Reprise du texte en 2025. À relecture tout me paraît grandiloquent, pas faux complètement mais reconstruit naïvement. Je reviens donc en arrière pour réexaminer la scène et j’écris un tout autre texte.
Je me souviens de cette journée où j’ai rendu visite à Thierry Lambert.
Aujourd’hui, je vois clairement ce que je cherchais : moins à rencontrer un homme qu’à trouver un miroir qui me renvoie l’image d’un artiste.
J’étais fatigué. J’avais enchaîné les ateliers pour enfants, le déjeuner rapide. J’arrivais avec l’espoir confus qu’un « grand » me reconnaisse, me donne une clé, ou simplement me regarde comme un égal.
Sa maison était pleine d’œuvres. Des piles de toiles, des sculptures. Je me suis perdu dans les noms, les références. Je voulais tout retenir, prouver que j’étais digne de comprendre. Puis j’ai lâché prise — ou j’ai cru lâcher prise. En réalité, je jouais au disciple émerveillé. Je me suis mis à parler de chamanisme, d’art sacré, de transmission ancestrale. De Luis Hansa que j’avais connu lorsque j’habitais Paris. Des mots trop grands pour une simple rencontre.
Je crois que j’avais peur que ce moment soit banal. Alors je l’ai enrobé de mystère. J’ai fait de Thierry un chamane, de sa maison une forêt, de sa collection un chemin initiatique.
Nous avons bu du thé. Parlé peinture, marché de l’art, parcours. C’était concret, simple. Mais dans ma tête, je dramatise déjà. Je me voyais en train de vivre quelque chose d’important.
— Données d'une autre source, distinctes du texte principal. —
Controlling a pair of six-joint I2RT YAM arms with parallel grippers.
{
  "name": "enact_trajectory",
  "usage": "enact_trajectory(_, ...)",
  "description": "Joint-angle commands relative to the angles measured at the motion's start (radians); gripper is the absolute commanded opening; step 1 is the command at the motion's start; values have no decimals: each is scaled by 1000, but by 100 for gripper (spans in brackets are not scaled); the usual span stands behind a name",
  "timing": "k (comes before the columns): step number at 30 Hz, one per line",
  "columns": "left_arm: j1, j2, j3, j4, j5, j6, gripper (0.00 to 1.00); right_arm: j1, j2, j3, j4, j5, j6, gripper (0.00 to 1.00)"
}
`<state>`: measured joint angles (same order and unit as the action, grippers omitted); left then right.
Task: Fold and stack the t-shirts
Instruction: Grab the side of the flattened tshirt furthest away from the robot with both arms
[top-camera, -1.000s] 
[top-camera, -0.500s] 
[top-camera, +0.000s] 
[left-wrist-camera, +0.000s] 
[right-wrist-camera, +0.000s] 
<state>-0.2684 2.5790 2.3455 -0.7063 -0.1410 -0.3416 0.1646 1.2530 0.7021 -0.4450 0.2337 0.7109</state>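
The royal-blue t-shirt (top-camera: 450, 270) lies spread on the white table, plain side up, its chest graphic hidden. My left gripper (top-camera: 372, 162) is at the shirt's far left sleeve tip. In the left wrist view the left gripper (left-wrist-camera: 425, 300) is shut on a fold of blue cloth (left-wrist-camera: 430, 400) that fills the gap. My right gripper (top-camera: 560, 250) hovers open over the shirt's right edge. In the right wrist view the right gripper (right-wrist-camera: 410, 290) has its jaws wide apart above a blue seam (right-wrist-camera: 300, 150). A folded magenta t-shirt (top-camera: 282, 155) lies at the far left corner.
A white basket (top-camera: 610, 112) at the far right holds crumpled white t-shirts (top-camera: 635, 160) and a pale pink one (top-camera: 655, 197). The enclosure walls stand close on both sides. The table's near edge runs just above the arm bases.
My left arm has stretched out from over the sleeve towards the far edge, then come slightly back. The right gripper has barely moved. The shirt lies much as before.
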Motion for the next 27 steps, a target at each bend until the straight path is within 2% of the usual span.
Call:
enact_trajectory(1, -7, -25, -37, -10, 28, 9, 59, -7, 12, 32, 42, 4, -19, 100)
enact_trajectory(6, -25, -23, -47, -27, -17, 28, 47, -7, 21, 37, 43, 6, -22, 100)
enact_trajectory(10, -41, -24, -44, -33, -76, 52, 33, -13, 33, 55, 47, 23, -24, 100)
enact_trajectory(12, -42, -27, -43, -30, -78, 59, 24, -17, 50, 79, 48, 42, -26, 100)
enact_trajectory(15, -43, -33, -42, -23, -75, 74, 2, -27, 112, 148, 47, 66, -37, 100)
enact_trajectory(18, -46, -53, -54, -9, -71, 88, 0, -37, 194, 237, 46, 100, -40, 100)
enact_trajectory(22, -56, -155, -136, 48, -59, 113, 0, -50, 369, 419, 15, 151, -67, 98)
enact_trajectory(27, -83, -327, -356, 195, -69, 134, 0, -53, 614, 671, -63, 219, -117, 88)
Aujourd’hui, je sais ce qui était vrai : sa générosité, le partage d’un gâteau, la lumière dans la cuisine, les chats derrière la vitre. Le reste — le vocabulaire initiatique, l’insistance sur le caractère unique — était de la construction. Une tentative de me grandir par procuration.
Parfois, on se raconte des histoires pour traverser le doute. Ce jour-là, j’avais besoin de croire que l’art était une voie sacrée, et moi, un pèlerin. J’avais besoin de Thierry comme guide.
Je ne suis plus ce pèlerin. Je n’ai plus besoin de chamanes.